> **EXERCISE DETAILS**:
Each line of the listing below, from the very first to the one that contains "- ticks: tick", is to be retyped exactly as it stands.

> **DATASET EXTRACT**:

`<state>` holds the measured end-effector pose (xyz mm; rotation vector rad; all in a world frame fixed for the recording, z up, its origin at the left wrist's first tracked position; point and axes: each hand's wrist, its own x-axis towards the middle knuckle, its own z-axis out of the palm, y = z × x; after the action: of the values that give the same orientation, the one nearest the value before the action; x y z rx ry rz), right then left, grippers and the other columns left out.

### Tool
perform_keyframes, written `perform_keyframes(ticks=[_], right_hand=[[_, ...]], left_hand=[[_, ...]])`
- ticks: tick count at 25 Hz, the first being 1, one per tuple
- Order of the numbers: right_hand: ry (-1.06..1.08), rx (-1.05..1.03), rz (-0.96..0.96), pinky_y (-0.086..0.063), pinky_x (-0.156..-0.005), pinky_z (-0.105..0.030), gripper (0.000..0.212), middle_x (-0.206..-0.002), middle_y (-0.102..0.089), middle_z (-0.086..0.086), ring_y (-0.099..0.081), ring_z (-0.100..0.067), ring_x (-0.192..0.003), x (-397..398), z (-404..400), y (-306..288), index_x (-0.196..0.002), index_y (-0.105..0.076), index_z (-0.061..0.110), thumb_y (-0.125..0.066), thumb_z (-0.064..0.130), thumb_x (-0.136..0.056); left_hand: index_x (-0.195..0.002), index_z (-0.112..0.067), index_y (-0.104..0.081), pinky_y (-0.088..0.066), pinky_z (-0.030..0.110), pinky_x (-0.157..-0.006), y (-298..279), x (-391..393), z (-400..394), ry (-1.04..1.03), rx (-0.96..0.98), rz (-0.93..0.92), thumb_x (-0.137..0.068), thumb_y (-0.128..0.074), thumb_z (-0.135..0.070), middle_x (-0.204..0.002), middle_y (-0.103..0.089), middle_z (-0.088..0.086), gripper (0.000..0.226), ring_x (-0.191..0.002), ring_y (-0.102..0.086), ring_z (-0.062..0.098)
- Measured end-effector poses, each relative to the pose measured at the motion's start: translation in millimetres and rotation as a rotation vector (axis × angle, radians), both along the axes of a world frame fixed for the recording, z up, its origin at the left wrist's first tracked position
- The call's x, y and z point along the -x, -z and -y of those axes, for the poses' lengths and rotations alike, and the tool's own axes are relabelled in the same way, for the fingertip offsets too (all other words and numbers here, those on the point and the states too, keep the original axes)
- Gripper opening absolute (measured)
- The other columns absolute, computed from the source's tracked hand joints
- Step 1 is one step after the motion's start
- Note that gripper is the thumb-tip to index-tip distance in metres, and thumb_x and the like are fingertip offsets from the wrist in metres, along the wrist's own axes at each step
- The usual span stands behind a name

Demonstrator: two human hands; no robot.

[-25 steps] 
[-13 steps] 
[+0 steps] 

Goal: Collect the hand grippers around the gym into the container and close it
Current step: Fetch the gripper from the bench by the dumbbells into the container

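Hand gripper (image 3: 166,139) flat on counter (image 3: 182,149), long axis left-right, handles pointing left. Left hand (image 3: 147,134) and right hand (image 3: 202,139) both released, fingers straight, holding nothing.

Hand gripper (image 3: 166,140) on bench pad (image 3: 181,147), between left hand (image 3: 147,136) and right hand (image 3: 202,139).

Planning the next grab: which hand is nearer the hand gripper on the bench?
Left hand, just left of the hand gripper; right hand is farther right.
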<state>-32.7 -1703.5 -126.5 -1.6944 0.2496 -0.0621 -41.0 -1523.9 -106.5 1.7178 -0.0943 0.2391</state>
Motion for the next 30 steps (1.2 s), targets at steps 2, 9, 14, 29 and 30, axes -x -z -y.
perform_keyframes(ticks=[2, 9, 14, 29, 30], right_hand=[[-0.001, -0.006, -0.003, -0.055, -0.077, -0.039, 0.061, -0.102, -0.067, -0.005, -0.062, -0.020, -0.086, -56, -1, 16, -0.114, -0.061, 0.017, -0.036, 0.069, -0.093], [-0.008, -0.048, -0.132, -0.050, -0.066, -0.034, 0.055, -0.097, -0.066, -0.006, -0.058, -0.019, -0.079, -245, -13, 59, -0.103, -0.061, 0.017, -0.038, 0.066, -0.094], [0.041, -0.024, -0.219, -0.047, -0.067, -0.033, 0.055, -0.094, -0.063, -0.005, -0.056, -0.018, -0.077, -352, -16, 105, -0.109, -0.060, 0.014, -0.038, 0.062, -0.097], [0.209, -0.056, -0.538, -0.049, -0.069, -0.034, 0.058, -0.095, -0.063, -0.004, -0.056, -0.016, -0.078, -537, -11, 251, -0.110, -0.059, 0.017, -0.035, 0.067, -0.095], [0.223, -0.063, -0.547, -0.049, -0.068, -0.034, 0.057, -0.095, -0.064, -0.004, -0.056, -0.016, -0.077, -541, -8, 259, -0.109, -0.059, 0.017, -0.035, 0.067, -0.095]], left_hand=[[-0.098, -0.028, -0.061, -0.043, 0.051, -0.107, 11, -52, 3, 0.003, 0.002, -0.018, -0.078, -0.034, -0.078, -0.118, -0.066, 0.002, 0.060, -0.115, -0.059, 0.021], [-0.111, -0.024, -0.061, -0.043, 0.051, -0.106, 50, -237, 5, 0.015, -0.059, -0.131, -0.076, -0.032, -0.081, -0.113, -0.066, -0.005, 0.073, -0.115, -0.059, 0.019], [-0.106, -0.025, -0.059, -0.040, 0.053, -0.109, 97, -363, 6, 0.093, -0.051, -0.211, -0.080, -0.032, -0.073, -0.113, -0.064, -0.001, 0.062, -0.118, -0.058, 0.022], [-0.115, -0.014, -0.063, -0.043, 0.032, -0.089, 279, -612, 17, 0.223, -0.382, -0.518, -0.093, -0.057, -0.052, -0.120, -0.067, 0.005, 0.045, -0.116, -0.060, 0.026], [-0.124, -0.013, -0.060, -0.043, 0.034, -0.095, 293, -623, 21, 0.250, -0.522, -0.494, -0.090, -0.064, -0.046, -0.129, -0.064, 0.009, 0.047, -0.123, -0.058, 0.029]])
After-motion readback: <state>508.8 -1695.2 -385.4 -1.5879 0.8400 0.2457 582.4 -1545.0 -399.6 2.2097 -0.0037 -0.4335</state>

> **RESULT**:
`<state>` holds the measured end-effector pose (xyz mm; rotation vector rad; all in a world frame fixed for the recording, z up, its origin at the left wrist's first tracked position; point and axes: each hand's wrist, its own x-axis towards the middle knuckle, its own z-axis out of the palm, y = z × x; after the action: of the values that give the same orientation, the one nearest the value before the action; x y z rx ry rz), right then left, grippers and the other columns left out.

### Tool
perform_keyframes, written `perform_keyframes(ticks=[_], right_hand=[[_, ...]], left_hand=[[_, ...]])`
- ticks: tick count at 25 Hz, the first being 1, one per tuple

This completes the exercise.